Open sghignone opened 3 years ago
Hi Stefano,
Thanks!
Since heat tree matrix supports multiple comparisons you have to consider how to handle cases where a taxon has higher than a 2.5 fold change in one comparison but not another. The example below includes taxa if they are > 2.5 in any comparison.
Try this:
library(metacoder)
# Parse data for plotting
x = parse_tax_data(hmp_otus, class_cols = "lineage", class_sep = ";",
class_key = c(tax_rank = "taxon_rank", tax_name = "taxon_name"),
class_regex = "^(.+)__(.+)$")
# Get per-taxon counts
x$data$tax_table <- calc_taxon_abund(x, data = "tax_data", cols = hmp_samples$sample_id)

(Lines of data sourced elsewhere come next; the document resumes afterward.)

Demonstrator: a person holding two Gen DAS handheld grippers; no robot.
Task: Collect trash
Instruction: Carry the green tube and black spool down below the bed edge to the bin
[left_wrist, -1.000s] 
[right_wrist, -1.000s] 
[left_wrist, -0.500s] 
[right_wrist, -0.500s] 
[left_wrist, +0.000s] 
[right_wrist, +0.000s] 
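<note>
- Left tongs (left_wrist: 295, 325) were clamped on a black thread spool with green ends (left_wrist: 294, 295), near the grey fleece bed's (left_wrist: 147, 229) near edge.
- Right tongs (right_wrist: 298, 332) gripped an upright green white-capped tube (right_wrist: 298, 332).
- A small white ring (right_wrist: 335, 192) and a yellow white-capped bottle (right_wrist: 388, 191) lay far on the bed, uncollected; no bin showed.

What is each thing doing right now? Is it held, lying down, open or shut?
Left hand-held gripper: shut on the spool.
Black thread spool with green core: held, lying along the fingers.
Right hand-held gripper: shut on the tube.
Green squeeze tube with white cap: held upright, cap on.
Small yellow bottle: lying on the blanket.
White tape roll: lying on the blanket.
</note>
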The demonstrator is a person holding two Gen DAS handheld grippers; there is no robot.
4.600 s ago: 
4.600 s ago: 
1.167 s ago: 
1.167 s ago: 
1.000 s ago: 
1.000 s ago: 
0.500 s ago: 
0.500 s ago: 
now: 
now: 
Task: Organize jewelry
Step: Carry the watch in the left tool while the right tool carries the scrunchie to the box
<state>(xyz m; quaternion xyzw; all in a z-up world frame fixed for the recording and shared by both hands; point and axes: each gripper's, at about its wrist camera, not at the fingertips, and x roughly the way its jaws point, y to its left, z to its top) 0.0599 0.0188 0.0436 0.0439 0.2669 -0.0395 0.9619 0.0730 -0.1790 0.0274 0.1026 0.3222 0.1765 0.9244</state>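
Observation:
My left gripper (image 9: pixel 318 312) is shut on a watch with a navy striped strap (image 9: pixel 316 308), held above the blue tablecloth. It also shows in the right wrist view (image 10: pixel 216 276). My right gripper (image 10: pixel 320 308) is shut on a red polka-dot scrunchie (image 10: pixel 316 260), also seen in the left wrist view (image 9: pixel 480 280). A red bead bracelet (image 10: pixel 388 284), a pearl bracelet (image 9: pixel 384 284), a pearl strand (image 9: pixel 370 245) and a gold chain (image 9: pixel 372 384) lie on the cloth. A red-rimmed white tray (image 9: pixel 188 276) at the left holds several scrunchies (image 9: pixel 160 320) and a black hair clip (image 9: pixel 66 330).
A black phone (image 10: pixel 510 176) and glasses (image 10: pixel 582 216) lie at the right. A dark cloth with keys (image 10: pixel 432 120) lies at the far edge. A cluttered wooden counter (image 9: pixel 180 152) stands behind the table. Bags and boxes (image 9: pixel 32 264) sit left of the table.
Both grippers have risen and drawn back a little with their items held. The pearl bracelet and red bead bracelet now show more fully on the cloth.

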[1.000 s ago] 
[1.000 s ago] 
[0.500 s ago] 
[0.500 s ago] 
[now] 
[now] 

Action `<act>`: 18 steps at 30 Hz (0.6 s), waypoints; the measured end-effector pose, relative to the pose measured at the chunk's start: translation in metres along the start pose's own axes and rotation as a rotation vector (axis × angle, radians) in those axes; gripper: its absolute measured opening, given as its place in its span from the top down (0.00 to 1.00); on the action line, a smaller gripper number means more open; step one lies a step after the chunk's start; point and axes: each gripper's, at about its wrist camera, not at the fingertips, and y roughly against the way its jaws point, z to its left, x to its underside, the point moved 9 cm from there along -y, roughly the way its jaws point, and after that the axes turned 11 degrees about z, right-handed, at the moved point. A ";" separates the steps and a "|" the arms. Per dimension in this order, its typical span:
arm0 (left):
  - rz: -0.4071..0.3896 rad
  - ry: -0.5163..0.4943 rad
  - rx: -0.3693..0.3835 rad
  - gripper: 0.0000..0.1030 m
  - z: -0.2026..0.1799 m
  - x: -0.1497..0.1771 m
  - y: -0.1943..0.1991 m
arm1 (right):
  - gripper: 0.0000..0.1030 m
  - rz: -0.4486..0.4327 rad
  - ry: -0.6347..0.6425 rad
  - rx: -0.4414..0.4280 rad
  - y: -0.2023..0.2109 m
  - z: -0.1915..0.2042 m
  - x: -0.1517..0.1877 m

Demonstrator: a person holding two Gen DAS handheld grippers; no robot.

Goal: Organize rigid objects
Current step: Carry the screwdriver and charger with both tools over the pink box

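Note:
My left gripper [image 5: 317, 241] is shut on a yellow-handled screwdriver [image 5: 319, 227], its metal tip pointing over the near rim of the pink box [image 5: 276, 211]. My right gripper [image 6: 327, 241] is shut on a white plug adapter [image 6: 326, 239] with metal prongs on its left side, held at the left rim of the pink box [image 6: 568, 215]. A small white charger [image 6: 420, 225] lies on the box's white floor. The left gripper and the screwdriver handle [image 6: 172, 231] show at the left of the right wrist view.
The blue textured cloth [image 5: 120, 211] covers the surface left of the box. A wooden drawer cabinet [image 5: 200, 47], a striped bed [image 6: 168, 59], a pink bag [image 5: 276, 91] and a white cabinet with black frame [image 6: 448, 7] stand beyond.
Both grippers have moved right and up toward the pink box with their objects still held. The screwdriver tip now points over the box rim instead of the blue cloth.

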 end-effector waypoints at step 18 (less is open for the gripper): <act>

# Calculate difference between groups
x$data$diff_table <- calc_diff_abund_deseq2(x, data = "tax_table",
cols = hmp_samples$sample_id,
groups = hmp_samples$body_site)
# Remove taxa with only small differences
per_taxon_fold_changes <- obs(x, data = 'diff_table', value = 'log2FoldChange')
per_taxon_max_change <- unlist(lapply(per_taxon_fold_changes, function(tax_changes) max(abs(tax_changes))))
x <- filter_taxa(x, per_taxon_max_change > 2.5, supertaxa = TRUE, reassign_obs = c(diff_table = FALSE))
I saw you posted this to the google groups and in that question you asked about filtering out NAs as well. You can use the same technique, but again you have to consider if a NA in one comparison should cause the taxon to be removed from all comparisons.
Thanks for the explanation Zachary! In the case of only two comparisons, I can identify my differentially abundant taxa as follows, i.e. padj > 0.05 and Log2FoldChange > 2.5 (upregulated) and < -2.5 (downregulated):
signALL<-obj.physeq.TvS$data$tax_T_v_S %>% filter((padj > 0.05 & log2FoldChange < -2.5) | (padj > 0.05 & log2FoldChange > 2.5))
I was wondering how to implement this filter in a filter_taxa function, so to pass to heat_tree only those taxa really significant (and just not plotting them out of the total)
To take into account the p-values, you could modify the code like so:
library(metacoder)
# Parse data for plotting
x = parse_tax_data(hmp_otus, class_cols = "lineage", class_sep = ";",
class_key = c(tax_rank = "taxon_rank", tax_name = "taxon_name"),
class_regex = "^(.+)__(.+)$")
# Get per-taxon counts
x$data$tax_table <- calc_taxon_abund(x, data = "tax_data", cols = hmp_samples$sample_id)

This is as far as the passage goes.